Pour isoler ces éléments, Gwendolin Gurr s’est penchée sur le suivi en Suisse de l’actualité liée au Brexit. Un choix qui ne doit rien au hasard, explique-t-elle. La thématique concerne les Suisses, sans pour autant générer un degré d’anxiété tel qu’il éclipserait d’autres causes d’évitement. Et surtout, le développement de cette actualité s’est étalé sur la durée, « assez longtemps pour générer une forme de lassitude », explique-t-elle.
La chercheuse a croisé des sondages de la population suisse avec une analyse de la couverture de presse du Brexit dans le pays. Les personnes sondées étaient questionnées sur leurs sentiments et la fréquence de leur consommation d’actualité. Les articles ou reportages étaient notés selon divers critères – négativité, intensité, complexité, sensationnalisme, répétition, cadrage politique…
En tout, La chercheuse a effectué trois enquêtes auprès du public à différents intervalles et, au même moment, une analyse de la couverture médiatique suisse du Brexit. Elle a ainsi pu voir comment le sentiment du public progressait de concert avec des évolutions de ton et de contenu dans le traitement de l’actualité.
Trop de contexte tue l’intérêt
Un premier élément ressort de l’étude : le rôle de la répétition. Le public tend à se lasser des actualités quand elles comportent peu de faits nouveaux et une grande quantité d’informations anciennes, souvent données pour offrir un contexte. En d’autres termes, un surplus de contexte rebute souvent le public, et les nouvelles les plus attrayantes sont… les plus nouvelles.

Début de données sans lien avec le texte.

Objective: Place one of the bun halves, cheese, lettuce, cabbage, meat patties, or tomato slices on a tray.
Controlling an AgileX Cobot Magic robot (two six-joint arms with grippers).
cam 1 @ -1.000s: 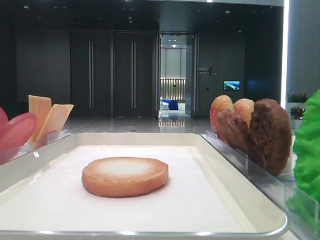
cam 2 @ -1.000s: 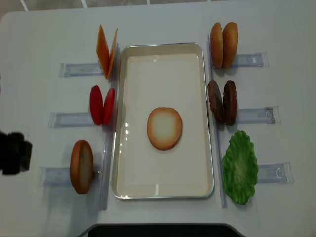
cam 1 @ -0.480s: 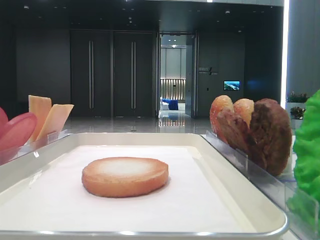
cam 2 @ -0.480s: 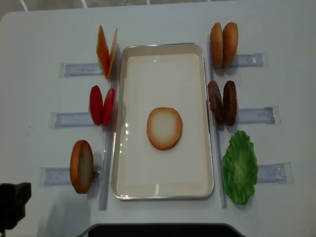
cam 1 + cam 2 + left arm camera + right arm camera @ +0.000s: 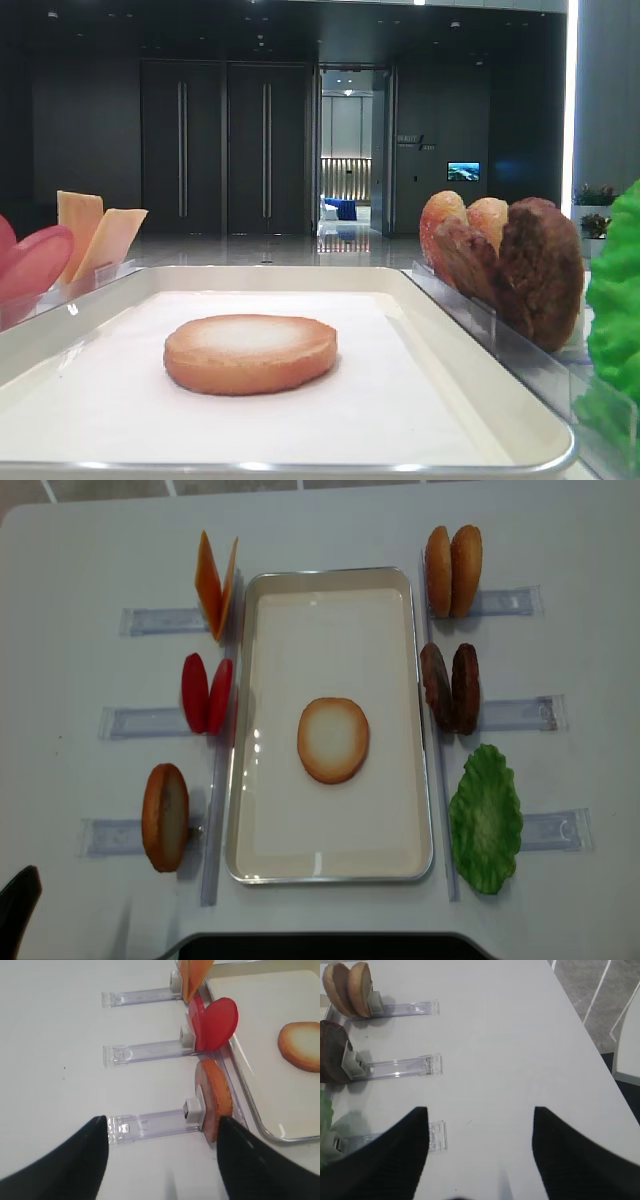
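One bun half (image 5: 333,740) lies flat, pale face up, near the middle of the tray (image 5: 330,870), on the white liner. One more bun (image 5: 165,817) stands on edge in the clear holder (image 5: 120,836) left of the tray's near corner, and two buns (image 5: 452,571) stand side by side in the far right holder, so four bun halves in all. Two cheese slices (image 5: 215,585) lean together at far left, two tomato slices (image 5: 206,693) stand in the middle left holder, two patties (image 5: 450,687) stand in the middle right holder, one lettuce leaf (image 5: 486,818) sits near right, all on the white table (image 5: 80,550). Six clear holders counted, three each side. Left gripper (image 5: 162,1160) hangs low over the table left of the tray, pulled back toward the near edge, only a dark corner of it shows in the overhead view; fingers (image 5: 65,1160) spread wide, nothing between them, the near left bun just ahead of it. Right gripper (image 5: 480,1150) hovers over bare table right of the holders, fingers (image 5: 580,1155) also wide apart and holding nothing
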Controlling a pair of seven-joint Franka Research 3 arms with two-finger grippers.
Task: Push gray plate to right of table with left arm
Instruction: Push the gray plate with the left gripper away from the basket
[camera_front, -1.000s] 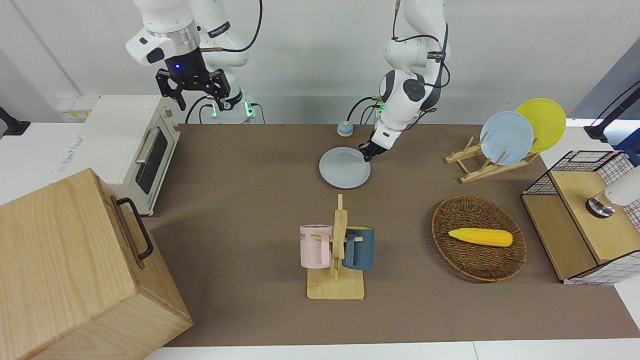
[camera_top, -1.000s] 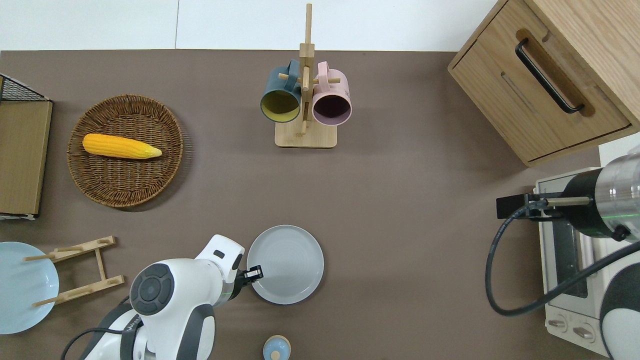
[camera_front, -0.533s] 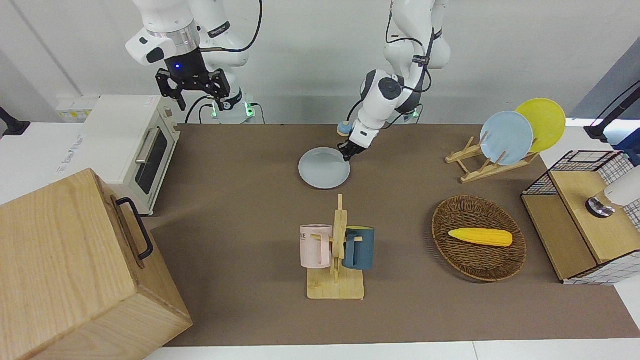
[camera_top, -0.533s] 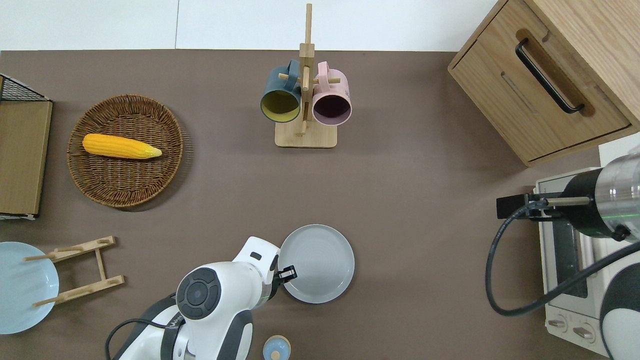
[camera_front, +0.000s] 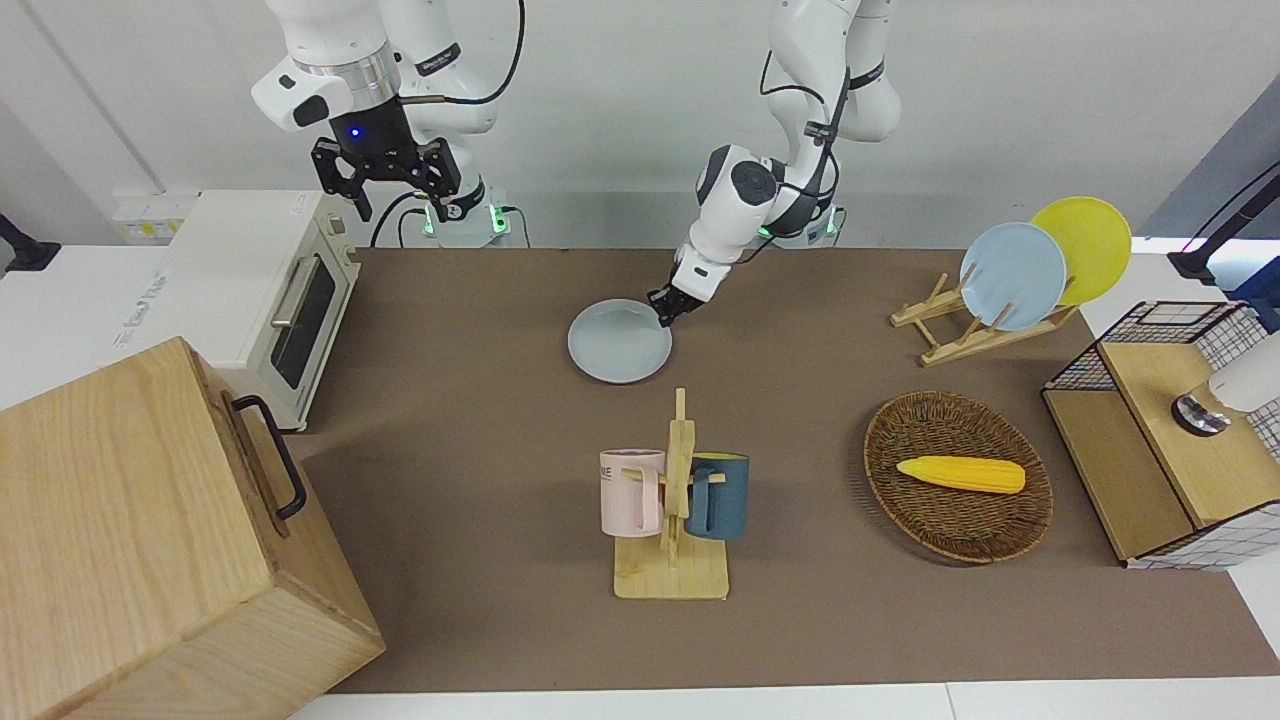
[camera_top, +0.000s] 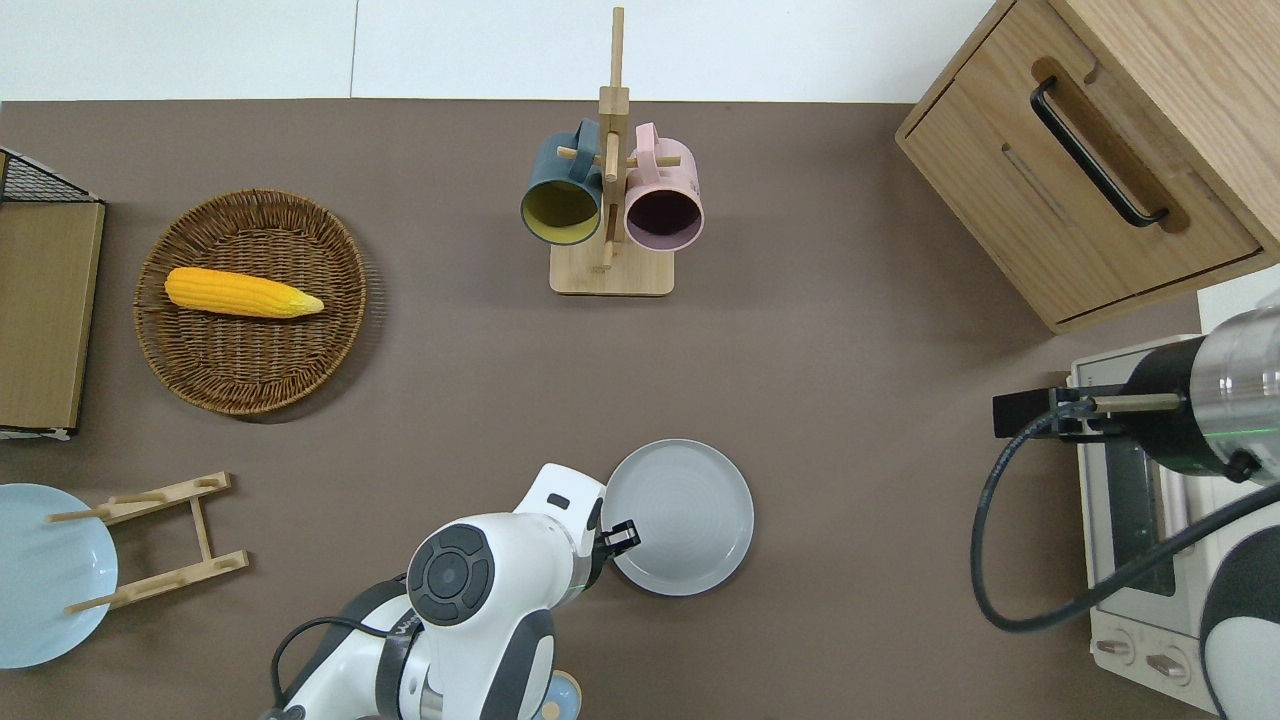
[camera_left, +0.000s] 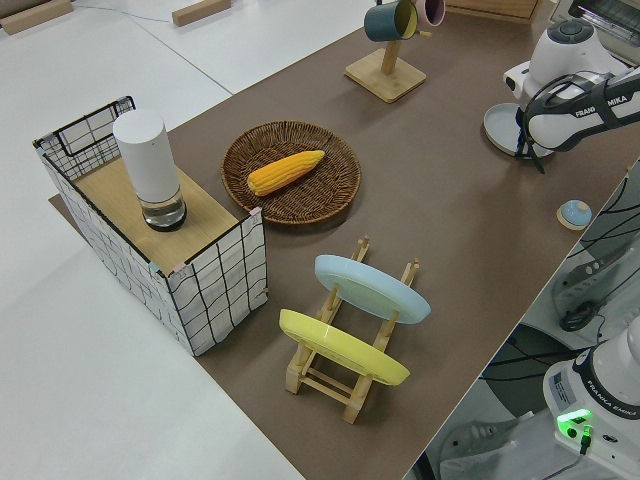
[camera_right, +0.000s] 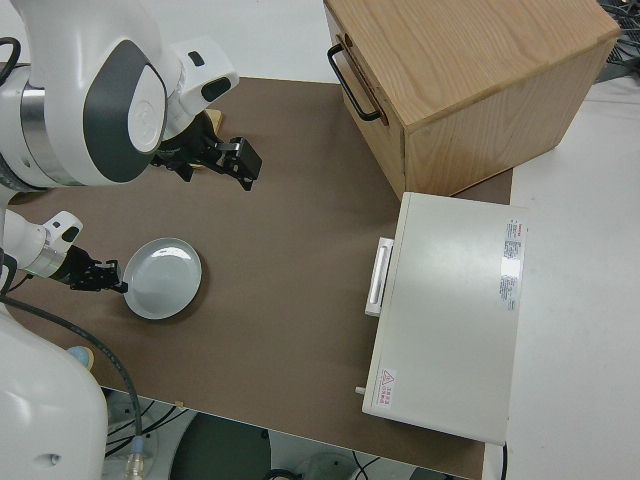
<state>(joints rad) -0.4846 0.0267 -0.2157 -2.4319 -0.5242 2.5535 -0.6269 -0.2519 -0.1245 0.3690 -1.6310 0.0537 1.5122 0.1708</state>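
Observation:
The gray plate (camera_front: 620, 341) lies flat on the brown table (camera_front: 480, 420), nearer to the robots than the mug rack; it also shows in the overhead view (camera_top: 680, 517) and the right side view (camera_right: 165, 277). My left gripper (camera_front: 663, 313) is low at the table, shut, with its tips against the plate's rim on the side toward the left arm's end; it shows in the overhead view (camera_top: 622, 533) too. It holds nothing. My right gripper (camera_front: 385, 185) is parked, open and empty.
A wooden mug rack (camera_front: 672, 500) holds a pink and a dark teal mug. A toaster oven (camera_front: 260, 290) and wooden box (camera_front: 150, 540) stand at the right arm's end. A wicker basket (camera_front: 957, 510) with corn, a dish rack (camera_front: 960, 335) and a wire crate (camera_front: 1170, 430) are at the left arm's end.
My left gripper has slid the gray plate along the table toward the right arm's end, in two steps. The right arm has not moved.

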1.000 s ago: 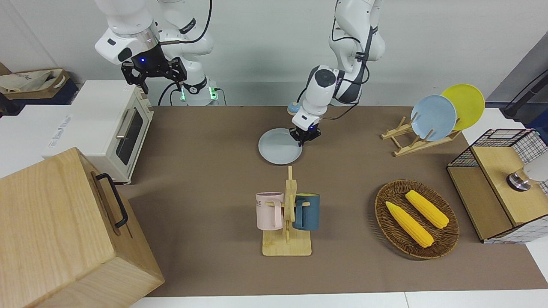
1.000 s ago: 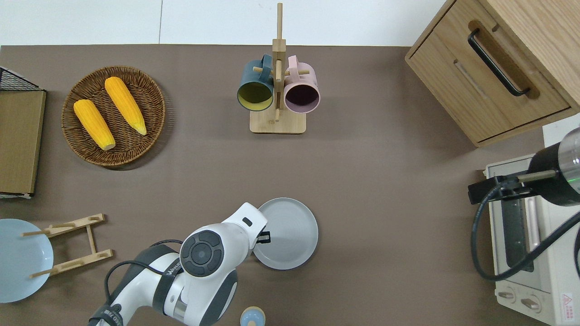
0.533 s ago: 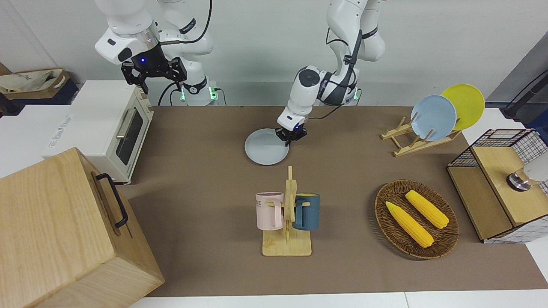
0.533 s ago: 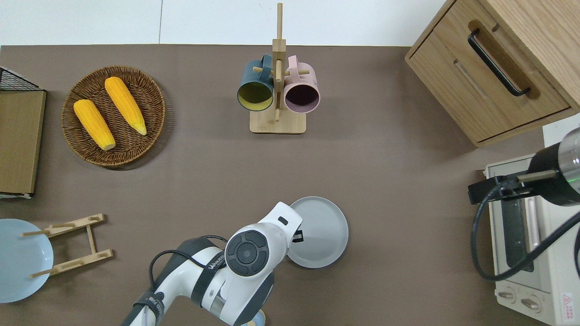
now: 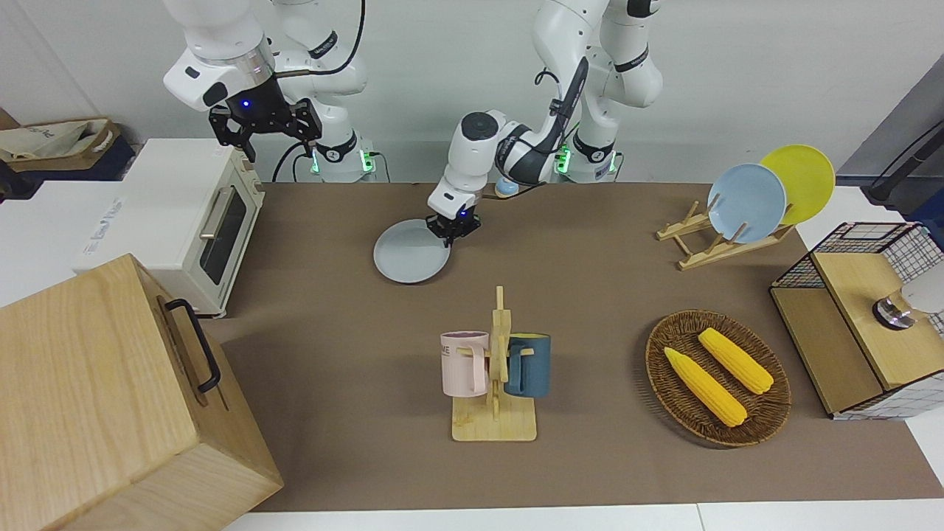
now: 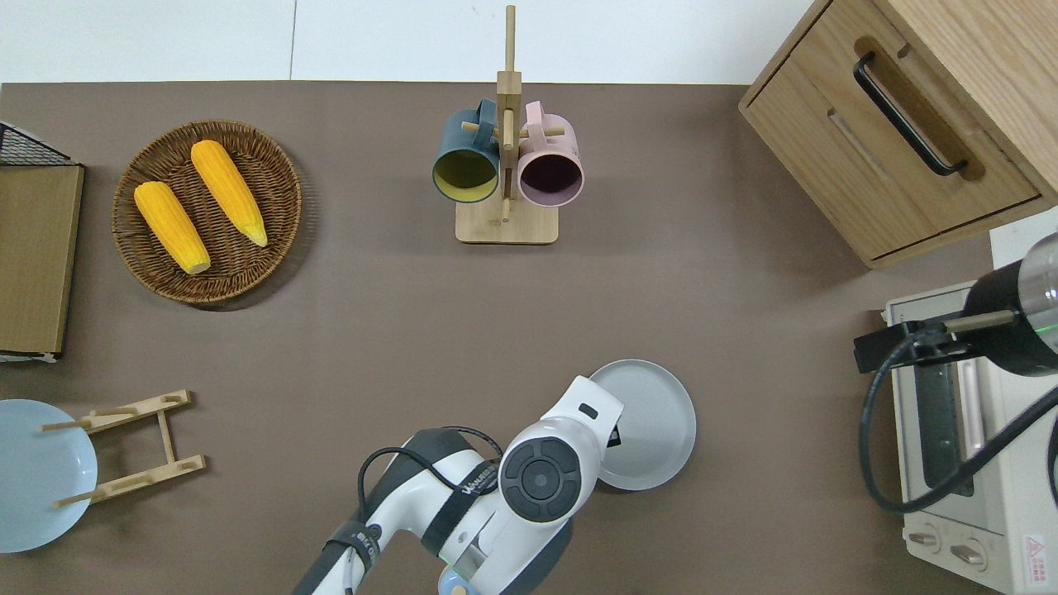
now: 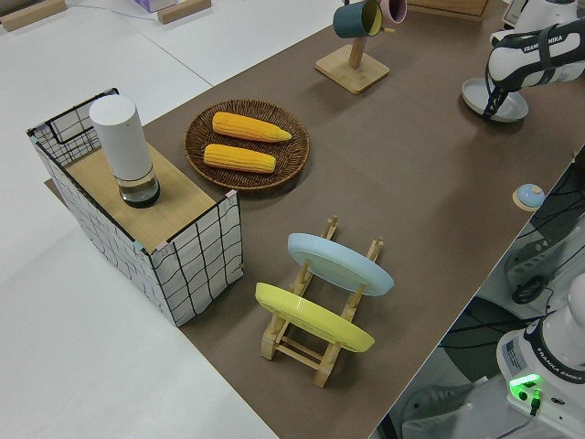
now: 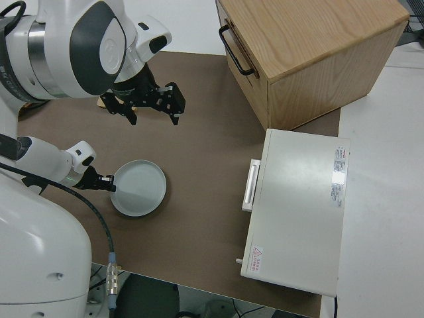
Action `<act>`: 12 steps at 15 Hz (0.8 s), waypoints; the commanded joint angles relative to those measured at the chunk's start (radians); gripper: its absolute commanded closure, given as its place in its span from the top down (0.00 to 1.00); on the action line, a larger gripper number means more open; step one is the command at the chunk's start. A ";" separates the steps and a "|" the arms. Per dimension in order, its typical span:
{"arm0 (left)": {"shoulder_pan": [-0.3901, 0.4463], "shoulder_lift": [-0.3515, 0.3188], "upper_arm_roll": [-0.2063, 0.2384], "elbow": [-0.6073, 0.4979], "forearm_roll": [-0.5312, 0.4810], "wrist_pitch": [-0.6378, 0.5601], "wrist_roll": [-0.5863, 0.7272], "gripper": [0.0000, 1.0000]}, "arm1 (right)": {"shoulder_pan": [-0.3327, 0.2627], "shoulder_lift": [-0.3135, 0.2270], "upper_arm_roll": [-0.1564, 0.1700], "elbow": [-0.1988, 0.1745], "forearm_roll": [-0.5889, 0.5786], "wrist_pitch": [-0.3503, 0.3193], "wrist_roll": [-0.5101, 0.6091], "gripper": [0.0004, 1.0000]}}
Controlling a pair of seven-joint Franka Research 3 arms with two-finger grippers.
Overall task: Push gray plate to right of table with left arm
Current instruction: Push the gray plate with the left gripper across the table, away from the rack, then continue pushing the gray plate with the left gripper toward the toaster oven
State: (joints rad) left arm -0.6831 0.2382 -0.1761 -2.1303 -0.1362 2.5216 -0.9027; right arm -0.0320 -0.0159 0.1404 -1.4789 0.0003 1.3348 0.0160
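With my left claw (image 5: 453, 227) set on the gray plate's (image 5: 410, 254) rim, fingers unreadable, the plate sits mid-surface (image 5: 605, 295), toaster oven (image 5: 193, 218) well apart, so I judge more pushing remains.

The gray plate (image 8: 138, 189) lies flat on the brown table (image 8: 205, 152). The left hand (image 8: 108, 186) touches its rim. The right hand (image 8: 147, 106) hangs spread open.
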 commanded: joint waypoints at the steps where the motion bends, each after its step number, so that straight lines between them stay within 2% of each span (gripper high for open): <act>1: -0.042 0.082 0.010 0.101 0.053 -0.001 -0.096 0.00 | -0.019 -0.002 0.016 0.009 0.004 -0.016 0.012 0.98; 6: -0.090 0.125 0.012 0.176 0.061 -0.007 -0.156 0.00 | -0.019 -0.002 0.016 0.009 0.004 -0.016 0.013 0.98; 10: -0.095 0.151 0.007 0.210 0.138 -0.009 -0.244 0.00 | -0.019 -0.002 0.016 0.009 0.004 -0.016 0.013 0.98; 12: -0.095 0.153 0.006 0.213 0.144 -0.009 -0.254 0.00 | -0.019 -0.002 0.016 0.009 0.004 -0.016 0.012 0.98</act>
State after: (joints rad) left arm -0.7670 0.3613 -0.1776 -1.9563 -0.0307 2.5210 -1.1082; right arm -0.0320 -0.0159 0.1404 -1.4789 0.0003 1.3348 0.0160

Second élément, la complexité de l’expression. Gwendolin Gurr a mis en place un système pour évaluer le niveau de difficulté du langage dans les articles et reportages, par exemple en mesurant la longueur des phrases et d’autres éléments de syntaxe. Confronté à des actualités rédigées de manière complexe, le public éprouve plus facilement un sentiment de frustration.
Enfin, l’analyse a révélé que le cadrage politique était une autre cause majeure de lassitude. Plutôt que les faits, ce type de traitement journalistique privilégie le jeu politique qui se construit autour de ces mêmes faits – manigances parlementaires, alliances, stratégies électorales. En résumé, si les manœuvres politiques passionnent les élus et nombre de journalistes, il semble qu’elles laissent froid une grande partie du public.
Le climat, ce mal-aimé de l’actualité
En revanche, l’étude n’a pas montré que la négativité était un facteur d’évitement, alors que ce paramètre est souvent cité dans d’autres articles scientifiques comme raison majeure. Pour autant, cela ne veut pas dire que les travaux de Gwendolin Gurr vont à contre-courant. « En Suisse, la couverture du Brexit était presque uniformément négative, si bien que nous n’avons pas vraiment de quoi mesurer un effet », explique la chercheuse.
Peut-on transférer ces résultats à d’autres sujets, comme la crise climatique ? « S’il faut tenter l’exercice, je dirais que le thème du climat est effectivement répétitif, avec des événements qui se suivent et se ressemblent sur la durée, explique Gwendolin Gurr. Nos travaux montrent clairement que c’est une cause majeure de lassitude. »
De même, la thématique climatique est souvent technique – ce qui favorise une mise en forme plus complexe – et abondamment sujette à la récupération et aux manœuvres politiciennes. En d’autres termes, elle cumule les trois causes de lassitude identifiées par Gwendolin Gurr. De fait, les journalistes soucieux d’informer le grand public sur le climat n’ont pas la tâche facile, pense la chercheuse.
« Même si on peut en tirer des conclusions générales, il faut garder à l’esprit que l’on ne peut pas transférer tels quels nos résultats car chaque thème est particulier », avertit Gwendolin Gurr. La chercheuse cite en exemple les conflits armés ou les catastrophes humanitaires, où intervient une forme de lassitude spécifique, dite « lassitude compassionnelle ».